Signed-off-by: Tyler Nijmeh <tylernij@gmail.com>
15 KiB
ktweak
A no-nonsense kernel tweak script for Android devices, backed with evidence.
Another "kernel optimizer"?
No. Well, yes. However, a "kernel optimizer" is a poor way to put it. KTweak performs kernel adjustments based on facts and evidence. Unlike other optimizers with poorly written or heavily obfuscated code. For example:
- LSpeed is almost 4000 lines long; completely unnecessary.
- NFS Injector uses compiled binaries that are closed source... yuck. Not to mention the typos in the README. This one is hard to look at.
- LKT sets random nonsensical build.props that likely don't even exist.

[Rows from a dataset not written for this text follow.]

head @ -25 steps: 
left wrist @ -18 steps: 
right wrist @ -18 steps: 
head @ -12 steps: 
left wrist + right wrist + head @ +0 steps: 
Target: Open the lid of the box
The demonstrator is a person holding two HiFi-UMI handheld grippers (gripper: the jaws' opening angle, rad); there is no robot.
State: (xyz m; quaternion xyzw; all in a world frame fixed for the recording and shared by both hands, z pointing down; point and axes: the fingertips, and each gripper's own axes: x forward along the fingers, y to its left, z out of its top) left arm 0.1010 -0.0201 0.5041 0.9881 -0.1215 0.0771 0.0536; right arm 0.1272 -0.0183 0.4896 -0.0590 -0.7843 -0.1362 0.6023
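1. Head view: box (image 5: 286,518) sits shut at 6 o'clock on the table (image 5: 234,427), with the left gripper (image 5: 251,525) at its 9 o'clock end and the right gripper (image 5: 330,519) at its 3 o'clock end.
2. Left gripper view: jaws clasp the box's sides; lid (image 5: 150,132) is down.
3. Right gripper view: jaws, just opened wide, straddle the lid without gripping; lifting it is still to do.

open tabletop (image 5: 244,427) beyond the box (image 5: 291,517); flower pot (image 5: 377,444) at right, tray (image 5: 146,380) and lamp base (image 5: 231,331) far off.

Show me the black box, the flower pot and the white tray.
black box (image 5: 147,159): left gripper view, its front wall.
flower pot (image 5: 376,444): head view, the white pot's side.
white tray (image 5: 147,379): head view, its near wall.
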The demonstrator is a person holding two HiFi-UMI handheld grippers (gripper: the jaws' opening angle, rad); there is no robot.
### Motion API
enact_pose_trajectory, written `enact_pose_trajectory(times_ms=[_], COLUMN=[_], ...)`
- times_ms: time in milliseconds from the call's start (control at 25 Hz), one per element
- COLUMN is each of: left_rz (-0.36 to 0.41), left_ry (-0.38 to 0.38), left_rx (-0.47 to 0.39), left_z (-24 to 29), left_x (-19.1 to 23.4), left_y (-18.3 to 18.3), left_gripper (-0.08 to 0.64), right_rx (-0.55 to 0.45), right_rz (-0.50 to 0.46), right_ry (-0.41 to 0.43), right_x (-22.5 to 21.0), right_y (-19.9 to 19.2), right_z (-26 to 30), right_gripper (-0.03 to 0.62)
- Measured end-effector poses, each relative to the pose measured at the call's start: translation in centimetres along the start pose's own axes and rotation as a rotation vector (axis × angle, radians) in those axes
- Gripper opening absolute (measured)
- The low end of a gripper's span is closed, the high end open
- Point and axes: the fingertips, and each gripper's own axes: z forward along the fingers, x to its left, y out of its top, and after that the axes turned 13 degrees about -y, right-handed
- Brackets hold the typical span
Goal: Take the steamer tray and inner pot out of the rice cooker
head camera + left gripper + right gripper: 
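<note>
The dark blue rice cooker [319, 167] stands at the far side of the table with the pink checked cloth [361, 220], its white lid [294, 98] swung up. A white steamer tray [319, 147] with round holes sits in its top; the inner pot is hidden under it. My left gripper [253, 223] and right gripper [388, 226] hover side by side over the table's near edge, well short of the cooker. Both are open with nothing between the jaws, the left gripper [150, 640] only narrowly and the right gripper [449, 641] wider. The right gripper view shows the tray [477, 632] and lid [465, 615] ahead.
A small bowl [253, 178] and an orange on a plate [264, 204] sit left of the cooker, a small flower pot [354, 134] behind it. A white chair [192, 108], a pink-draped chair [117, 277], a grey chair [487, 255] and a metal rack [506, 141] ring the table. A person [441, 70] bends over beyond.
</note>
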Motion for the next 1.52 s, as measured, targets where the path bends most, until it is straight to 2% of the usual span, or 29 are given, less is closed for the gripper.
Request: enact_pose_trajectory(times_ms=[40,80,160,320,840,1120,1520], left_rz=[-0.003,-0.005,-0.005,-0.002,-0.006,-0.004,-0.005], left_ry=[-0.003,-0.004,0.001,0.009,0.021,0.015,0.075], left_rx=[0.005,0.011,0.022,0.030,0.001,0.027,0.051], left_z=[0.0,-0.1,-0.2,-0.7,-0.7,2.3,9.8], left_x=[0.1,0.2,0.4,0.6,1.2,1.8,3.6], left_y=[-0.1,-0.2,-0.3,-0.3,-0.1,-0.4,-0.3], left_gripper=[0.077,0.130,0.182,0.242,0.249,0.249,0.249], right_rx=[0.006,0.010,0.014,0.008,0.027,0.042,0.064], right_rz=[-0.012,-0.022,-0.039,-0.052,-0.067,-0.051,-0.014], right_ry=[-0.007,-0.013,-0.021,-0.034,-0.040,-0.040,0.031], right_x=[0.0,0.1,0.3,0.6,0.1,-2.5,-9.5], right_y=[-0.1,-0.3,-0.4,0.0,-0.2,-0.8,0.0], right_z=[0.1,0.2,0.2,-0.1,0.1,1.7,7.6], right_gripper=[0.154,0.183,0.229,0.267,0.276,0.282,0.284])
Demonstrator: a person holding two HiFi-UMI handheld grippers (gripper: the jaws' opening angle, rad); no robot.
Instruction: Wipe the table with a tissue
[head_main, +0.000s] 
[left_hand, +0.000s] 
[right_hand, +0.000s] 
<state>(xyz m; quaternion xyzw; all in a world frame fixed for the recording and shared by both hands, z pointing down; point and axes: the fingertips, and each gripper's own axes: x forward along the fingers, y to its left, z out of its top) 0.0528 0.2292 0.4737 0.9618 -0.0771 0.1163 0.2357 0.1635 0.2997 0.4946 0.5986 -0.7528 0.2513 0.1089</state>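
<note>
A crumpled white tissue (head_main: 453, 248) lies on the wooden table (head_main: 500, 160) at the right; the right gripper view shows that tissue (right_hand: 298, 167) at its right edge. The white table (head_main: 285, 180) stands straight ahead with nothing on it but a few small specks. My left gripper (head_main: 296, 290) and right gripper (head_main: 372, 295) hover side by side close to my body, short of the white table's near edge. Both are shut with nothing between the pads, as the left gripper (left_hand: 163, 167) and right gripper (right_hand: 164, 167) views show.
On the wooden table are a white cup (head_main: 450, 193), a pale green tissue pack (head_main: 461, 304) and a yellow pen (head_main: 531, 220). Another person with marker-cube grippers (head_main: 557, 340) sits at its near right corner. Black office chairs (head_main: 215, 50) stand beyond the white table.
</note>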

- MAGNETAR uses (you guessed it) compiled binaries that install themselves to your /system/etc/ directory (???). Great idea, install an external closed source, compiled binary to the system partition.
Need I go on?
What's different about KTweak?
Unlike other "kernel optimizers", KTweak is:
- Concice, at around 200 lines long,
- Entirely open source with no compiled components,
- Backed by logic and evidence,
- Designed by an experienced kernel developer,
- Non-intrusive, being completely systemless.
Benchmarks
The following benchmarks were performed on a OnePlus 7 Pro running the stock kernel provided by the OEM on Android 10.
hackbench -pTl 4000
(lower is better)
- Without KTweak: ~20-50 seconds on average
- With KTweak: ~4-6 seconds on average
perf bench mem memcpy
(lower is better) (average of 50 iters)
- Without KTweak: 14.01 ms
- With KTweak: 10.40 ms
synthmark
(voicemark) (higher is better)
- Without KTweak: 374.94
- With KTweak: 383.556
synthmark
(latencymark little) (lower is better)
- Without KTweak: 10
- With KTweak: 10
synthmark
(latencymark big) (lower is better)
- Without KTweak: 12
- With KTweak: 10
The Tweaks
In order to remain genuine, I have commited to explaining each and every kernel tweak that KTweak applies. Grab your coffee, this could take a while.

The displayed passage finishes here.